« Boost RF range with your head | Main | The Failure of We (the) Media »

Facial Action Coding System

I mentioned before reading Blink and becoming fascinated with studying facial emotion with the Facial Action Coding System (FACS). I'd played with some of the online tools like Artnatomy, but apparently full FACS training takes 80 hours and requires a bunch of video; you can't learn it from a book since you have to be trained to recognize fleeting subtle expressions and what they mean.

So I ordered a training CD from the lab of Paul Ekman, who is one of the researchers who developed FACS and it finally came.

Micro Expression Training Tool

While most facial expressions last for two or three seconds, micro expressions last a fraction of that -- 1/25th of a second. These are signs of emotions just emerging; emotions expressed before the person displaying them knows what he or she is feeling, or emotions the person is trying to conceal. You can learn to spot these micro expressions and have access to this valuable information.
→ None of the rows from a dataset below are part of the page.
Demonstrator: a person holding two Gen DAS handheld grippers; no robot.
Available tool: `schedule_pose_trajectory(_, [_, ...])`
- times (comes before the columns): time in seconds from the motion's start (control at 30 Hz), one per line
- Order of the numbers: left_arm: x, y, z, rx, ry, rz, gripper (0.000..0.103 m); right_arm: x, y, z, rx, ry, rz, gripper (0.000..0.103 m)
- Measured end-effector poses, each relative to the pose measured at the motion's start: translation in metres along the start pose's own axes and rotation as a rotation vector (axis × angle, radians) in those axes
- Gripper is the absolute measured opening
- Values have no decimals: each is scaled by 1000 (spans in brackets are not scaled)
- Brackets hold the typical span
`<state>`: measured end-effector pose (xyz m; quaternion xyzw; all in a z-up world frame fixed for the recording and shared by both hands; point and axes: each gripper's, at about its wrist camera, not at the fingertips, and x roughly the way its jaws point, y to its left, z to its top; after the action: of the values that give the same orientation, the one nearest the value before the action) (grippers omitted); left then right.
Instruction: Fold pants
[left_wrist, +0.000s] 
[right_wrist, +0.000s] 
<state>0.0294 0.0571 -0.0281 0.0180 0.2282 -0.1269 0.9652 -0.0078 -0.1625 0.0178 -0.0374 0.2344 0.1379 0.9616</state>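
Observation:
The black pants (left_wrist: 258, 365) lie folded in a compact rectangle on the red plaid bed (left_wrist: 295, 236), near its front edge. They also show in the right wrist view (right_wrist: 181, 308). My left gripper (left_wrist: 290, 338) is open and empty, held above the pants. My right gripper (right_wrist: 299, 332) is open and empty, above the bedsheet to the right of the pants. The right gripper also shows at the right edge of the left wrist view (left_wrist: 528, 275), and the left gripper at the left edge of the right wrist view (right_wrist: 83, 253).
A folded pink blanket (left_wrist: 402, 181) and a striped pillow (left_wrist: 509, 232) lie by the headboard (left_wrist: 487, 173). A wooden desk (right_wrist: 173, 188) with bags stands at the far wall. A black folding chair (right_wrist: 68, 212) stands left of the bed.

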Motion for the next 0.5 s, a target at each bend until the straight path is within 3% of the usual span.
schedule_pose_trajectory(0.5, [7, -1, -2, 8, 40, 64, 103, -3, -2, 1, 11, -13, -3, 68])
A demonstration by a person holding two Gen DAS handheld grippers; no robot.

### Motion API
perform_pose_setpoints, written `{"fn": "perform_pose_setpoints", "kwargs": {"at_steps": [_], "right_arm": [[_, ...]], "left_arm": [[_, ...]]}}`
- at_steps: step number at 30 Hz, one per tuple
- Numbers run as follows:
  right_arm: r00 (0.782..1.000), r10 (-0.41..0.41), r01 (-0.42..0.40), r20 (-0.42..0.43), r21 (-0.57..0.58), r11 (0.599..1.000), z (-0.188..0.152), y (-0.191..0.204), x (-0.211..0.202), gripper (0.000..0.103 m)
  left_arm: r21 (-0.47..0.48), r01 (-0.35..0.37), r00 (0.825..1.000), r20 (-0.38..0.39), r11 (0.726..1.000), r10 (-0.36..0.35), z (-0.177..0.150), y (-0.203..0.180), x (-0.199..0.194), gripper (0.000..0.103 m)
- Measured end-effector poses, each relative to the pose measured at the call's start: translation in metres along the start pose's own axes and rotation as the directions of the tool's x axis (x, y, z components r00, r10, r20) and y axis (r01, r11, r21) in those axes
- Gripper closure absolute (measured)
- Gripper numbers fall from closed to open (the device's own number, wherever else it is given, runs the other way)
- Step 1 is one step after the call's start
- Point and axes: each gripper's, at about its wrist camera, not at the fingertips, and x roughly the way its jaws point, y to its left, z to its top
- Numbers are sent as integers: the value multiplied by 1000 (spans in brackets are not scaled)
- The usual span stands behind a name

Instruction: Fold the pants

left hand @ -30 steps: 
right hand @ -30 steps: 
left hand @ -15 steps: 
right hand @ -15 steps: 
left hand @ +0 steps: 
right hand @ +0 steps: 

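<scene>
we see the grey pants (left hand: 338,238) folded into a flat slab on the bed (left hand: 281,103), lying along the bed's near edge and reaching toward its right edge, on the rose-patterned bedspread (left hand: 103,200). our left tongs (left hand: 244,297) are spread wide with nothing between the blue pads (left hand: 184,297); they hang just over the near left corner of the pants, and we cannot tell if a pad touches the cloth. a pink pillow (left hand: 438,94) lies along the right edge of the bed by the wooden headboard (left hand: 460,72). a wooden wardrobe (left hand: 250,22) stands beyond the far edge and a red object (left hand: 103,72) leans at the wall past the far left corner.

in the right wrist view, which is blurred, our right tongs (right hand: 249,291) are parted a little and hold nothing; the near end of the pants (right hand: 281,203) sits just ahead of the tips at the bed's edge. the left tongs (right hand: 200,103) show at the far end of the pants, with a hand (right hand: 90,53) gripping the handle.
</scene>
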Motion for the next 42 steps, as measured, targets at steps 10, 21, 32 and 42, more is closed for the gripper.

Subtle Expression Training Tool

With SETT -- in under an hour -- you can train yourself to see very small facial movements that often appear in just one region of the face: the brows, eyelids, cheeks, nose or lips. These small movements may occur when an emotion begins gradually, when emotions are repressed or when a person is deliberately trying to eliminate any sign of how he or she is feeling, but a trace still remains.

Understanding the code-language of the face seems like a great way to improve communication, not to mention being able to spot lies, false smiles, contempt, and the like. This seems like it would be useful in business, relationships, all sorts of situations.

I just started working through the exercises on the CD today. We'll see how it goes. Unfortunately this CD isn't full FACS though, I may need to hunt around for additional training materials.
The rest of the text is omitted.